Regulation of Vitamin C Transport in Brain

Abstract

Vitamin C (VC) concentration in the brain is crucial for neuronal defense against oxidative stress and proper function. VC transport is a balance between regulated uptake mechanisms that include the Sodium-dependent Vitamin C Transporter, Type 2 (SVCT2) and efflux mechanisms that may involve several types of trans-membrane proteins. Neuronal function, and ultimately neurobehavioral defects, may result from dysregulation in acute uptake or efflux processes. However, the mechanisms that explain the relationships between these phenomena are yet to be understood. Thus, our overarching hypothesis is that vitamin C transport is tightly regulated in functional areas of the neuron, specifically, the nerve terminal.

First, we sought to determine whether oxidative stress could contribute to neurobehavioral defects in mice unable to synthesize VC or partially lacking the SVCT2. Our results showed that combined dietary VC and vitamin E (VE) deprivation only minimally increased neuronal oxidative stress markers compared to single deficiencies.
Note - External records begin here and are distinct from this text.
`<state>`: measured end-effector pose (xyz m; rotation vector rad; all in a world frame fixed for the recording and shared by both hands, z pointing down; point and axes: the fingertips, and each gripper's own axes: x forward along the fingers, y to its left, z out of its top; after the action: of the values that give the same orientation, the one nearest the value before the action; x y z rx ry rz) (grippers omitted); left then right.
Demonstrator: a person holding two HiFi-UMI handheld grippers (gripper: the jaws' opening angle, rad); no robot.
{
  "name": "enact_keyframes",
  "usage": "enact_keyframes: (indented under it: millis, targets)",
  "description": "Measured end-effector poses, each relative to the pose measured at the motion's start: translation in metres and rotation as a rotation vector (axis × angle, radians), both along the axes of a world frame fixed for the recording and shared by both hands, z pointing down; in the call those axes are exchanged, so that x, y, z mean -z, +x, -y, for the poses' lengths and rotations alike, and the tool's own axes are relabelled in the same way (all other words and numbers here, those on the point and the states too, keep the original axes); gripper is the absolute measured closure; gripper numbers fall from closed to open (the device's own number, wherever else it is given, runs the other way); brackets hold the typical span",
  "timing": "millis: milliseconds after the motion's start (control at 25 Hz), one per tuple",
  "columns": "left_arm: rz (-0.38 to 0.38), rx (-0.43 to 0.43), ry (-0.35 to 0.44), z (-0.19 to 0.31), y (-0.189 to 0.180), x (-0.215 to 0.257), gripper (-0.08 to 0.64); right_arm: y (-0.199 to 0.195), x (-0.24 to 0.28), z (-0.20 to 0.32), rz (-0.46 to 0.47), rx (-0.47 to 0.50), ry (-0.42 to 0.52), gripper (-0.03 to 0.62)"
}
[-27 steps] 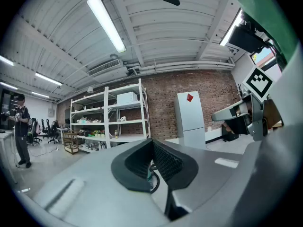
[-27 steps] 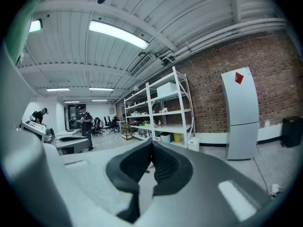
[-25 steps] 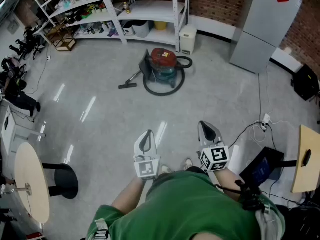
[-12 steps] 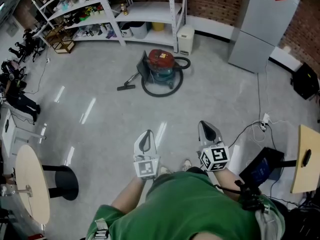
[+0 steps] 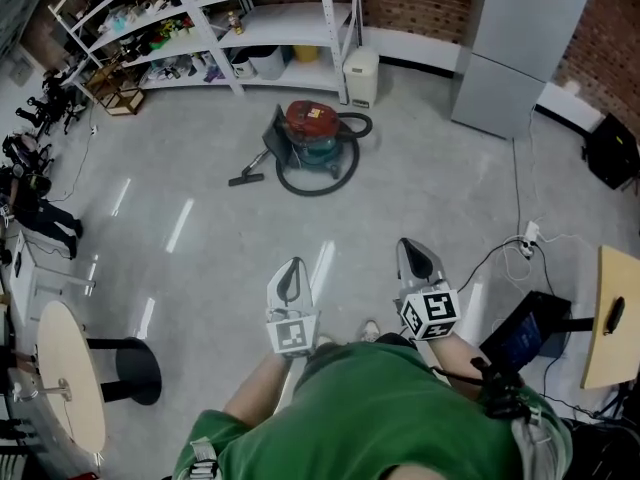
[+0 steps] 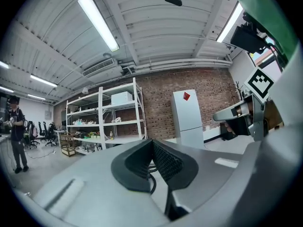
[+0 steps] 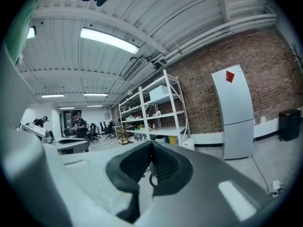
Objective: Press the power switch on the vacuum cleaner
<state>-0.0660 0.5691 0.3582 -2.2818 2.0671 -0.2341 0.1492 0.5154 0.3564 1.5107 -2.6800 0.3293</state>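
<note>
Power switch: too small to make out on the vacuum cleaner [image 5: 315, 136].
Vacuum cleaner: on floor [image 5: 420, 188], well apart from both claws.
Left claw [image 5: 291, 280]: jaws together, empty.
Right claw [image 5: 415, 261]: jaws together, empty.
Behind vacuum cleaner: shelf rack [image 5: 290, 28]; fridge [image 5: 515, 48] to its right.

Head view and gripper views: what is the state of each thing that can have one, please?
vacuum cleaner: upright on the floor, untouched, far from both grippers.
hose: looped on the floor around the vacuum cleaner.
refrigerator: doors closed.
left gripper: jaws together, empty.
right gripper: jaws together, empty.
</note>
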Motion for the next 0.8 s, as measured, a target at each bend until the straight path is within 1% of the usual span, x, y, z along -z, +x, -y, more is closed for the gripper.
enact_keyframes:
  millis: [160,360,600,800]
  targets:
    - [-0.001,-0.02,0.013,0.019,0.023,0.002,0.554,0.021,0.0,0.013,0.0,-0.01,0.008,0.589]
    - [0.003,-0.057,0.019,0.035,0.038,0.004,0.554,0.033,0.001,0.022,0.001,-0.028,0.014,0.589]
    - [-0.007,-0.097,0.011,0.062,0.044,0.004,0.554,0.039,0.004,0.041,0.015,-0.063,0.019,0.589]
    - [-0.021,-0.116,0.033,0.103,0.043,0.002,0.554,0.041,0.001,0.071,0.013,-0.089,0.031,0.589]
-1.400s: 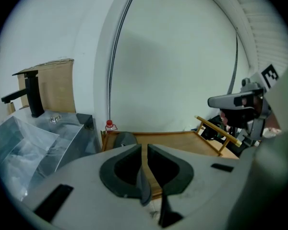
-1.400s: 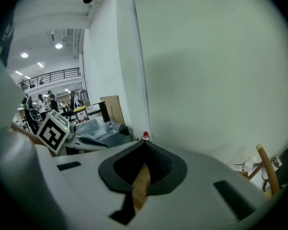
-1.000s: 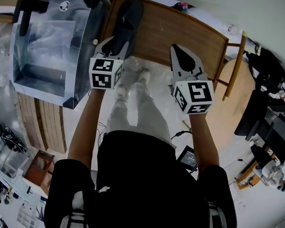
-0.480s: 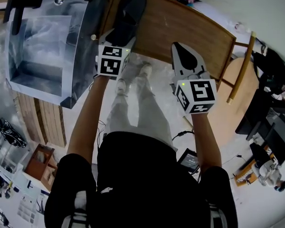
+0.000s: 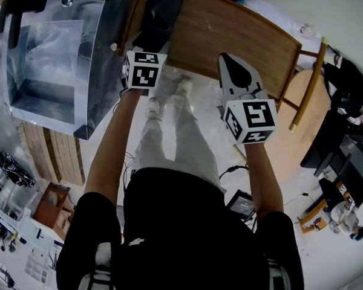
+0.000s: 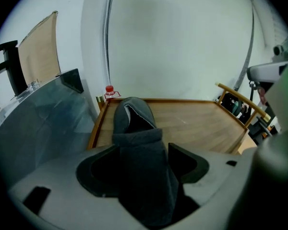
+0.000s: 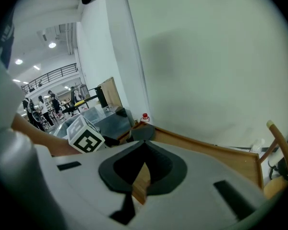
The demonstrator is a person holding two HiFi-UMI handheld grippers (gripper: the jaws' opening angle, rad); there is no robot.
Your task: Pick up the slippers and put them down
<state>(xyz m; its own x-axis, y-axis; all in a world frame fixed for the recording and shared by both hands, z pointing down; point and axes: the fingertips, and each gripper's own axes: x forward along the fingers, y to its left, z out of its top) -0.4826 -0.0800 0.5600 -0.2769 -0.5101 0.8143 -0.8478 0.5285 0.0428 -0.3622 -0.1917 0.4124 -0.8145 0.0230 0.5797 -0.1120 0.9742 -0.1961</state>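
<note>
The head view looks steeply down from above the person (image 5: pixel 187 234) onto the bench (image 5: pixel 230 35). Each gripper view sits close behind its own fingers (image 6: pixel 187 164), facing the wall (image 6: pixel 182 42); all 3 share the bench.

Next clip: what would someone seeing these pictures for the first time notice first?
A dark grey slipper lies lengthwise on the wooden table. Its near end sits between the jaws of the left gripper, which have just been opening and stand wide apart around it. The right gripper hovers shut and empty at the table's near edge, and a big clear box stands left of the table.
</note>
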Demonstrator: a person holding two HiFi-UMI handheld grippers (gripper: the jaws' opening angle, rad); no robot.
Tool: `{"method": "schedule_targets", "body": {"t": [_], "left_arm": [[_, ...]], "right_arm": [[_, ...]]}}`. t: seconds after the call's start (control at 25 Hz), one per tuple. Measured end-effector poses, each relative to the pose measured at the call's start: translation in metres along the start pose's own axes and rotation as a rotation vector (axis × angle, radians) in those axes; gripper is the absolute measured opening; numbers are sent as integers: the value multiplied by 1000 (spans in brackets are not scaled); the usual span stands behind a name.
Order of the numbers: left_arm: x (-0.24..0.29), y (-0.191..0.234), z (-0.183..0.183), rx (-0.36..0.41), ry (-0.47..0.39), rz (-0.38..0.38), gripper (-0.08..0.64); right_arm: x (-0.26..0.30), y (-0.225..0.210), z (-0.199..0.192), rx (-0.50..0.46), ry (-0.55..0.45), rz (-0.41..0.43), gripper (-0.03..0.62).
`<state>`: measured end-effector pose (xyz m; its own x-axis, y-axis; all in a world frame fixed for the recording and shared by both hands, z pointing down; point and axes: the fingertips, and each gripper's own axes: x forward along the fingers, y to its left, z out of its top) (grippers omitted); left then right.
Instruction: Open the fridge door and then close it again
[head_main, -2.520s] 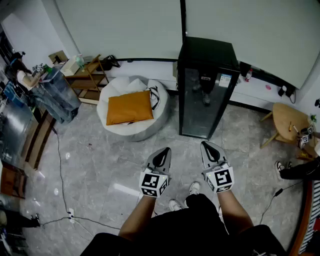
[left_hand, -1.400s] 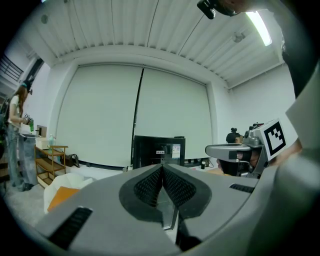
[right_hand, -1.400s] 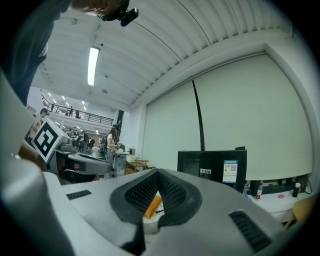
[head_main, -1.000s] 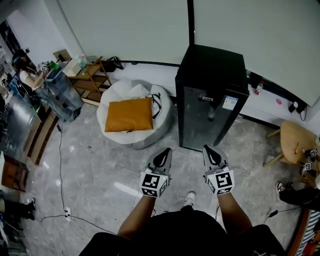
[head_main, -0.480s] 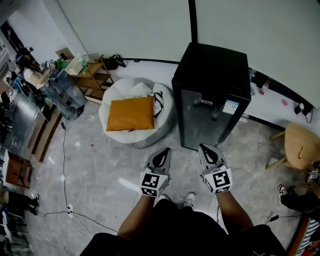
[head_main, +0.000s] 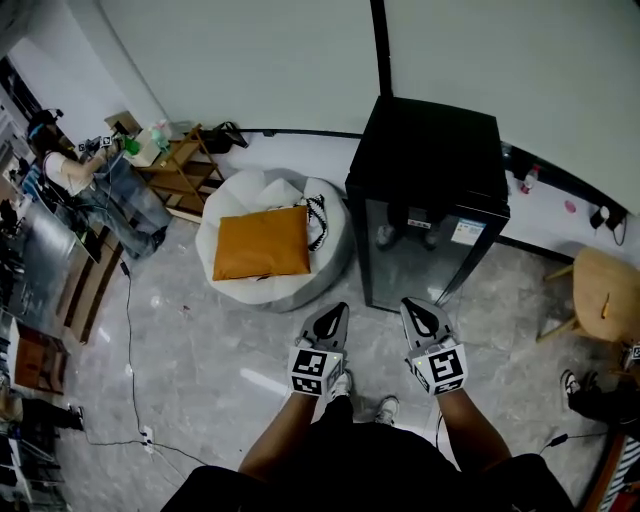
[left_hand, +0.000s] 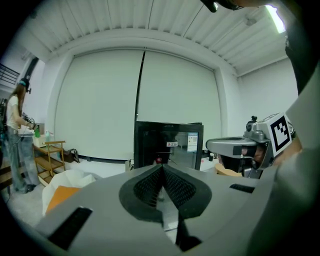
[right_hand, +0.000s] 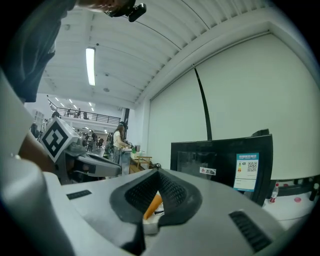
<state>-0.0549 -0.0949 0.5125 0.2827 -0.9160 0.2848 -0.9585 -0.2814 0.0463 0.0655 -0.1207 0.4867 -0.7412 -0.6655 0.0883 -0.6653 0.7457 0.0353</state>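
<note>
- Marble floor (head_main: 180, 320), lower left; fridge (head_main: 428, 200), upper right, now nearer than earlier, door unopened.
- Left gripper (head_main: 333, 312), right gripper (head_main: 412, 306) both clenched, empty; approach stage.

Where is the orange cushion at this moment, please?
In the head view, left of centre, the cushion lies on the white beanbag, just left of the fridge.
</note>
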Motion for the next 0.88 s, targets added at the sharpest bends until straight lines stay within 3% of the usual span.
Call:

Yet, with combined VC and VE deficiency in addition to decreased cellular uptake of VC (SVCT2+/-), deficits in motor and coordination skills became evident. Whereas this effect may be an early manifestation of scurvy, its mechanism does not appear to be due to an increase in neuronal lipid peroxidation and remains to be determined. It is clear, however, that SVCT2 function contributes to the neurobehavioral phenotype in mice.

Next, we investigated the regulation mechanisms involved in acute VC transport at the cortical nerve terminal. Using synaptosomes as a model, our immunoblot studies demonstrate that SVCT2 protein is expressed predominately at the pre-synaptic terminal while our transport studies conclude that it functions to mediate VC uptake at the synapse. While the mechanisms for VC efflux are not completely clear, our studies suggest that Volume-Regulated Anion Channels (VRACs) are likely to have a substantial role in mediating glutamate-induced VC efflux at the cortical nerve terminal. These data may extend the current hetero-exchange theory, which was established in astrocytes, to include neurons as well. Altogether, this body of work has implications in understanding the mechanisms involved in VC regulation and how they contribute to proper neuronal function.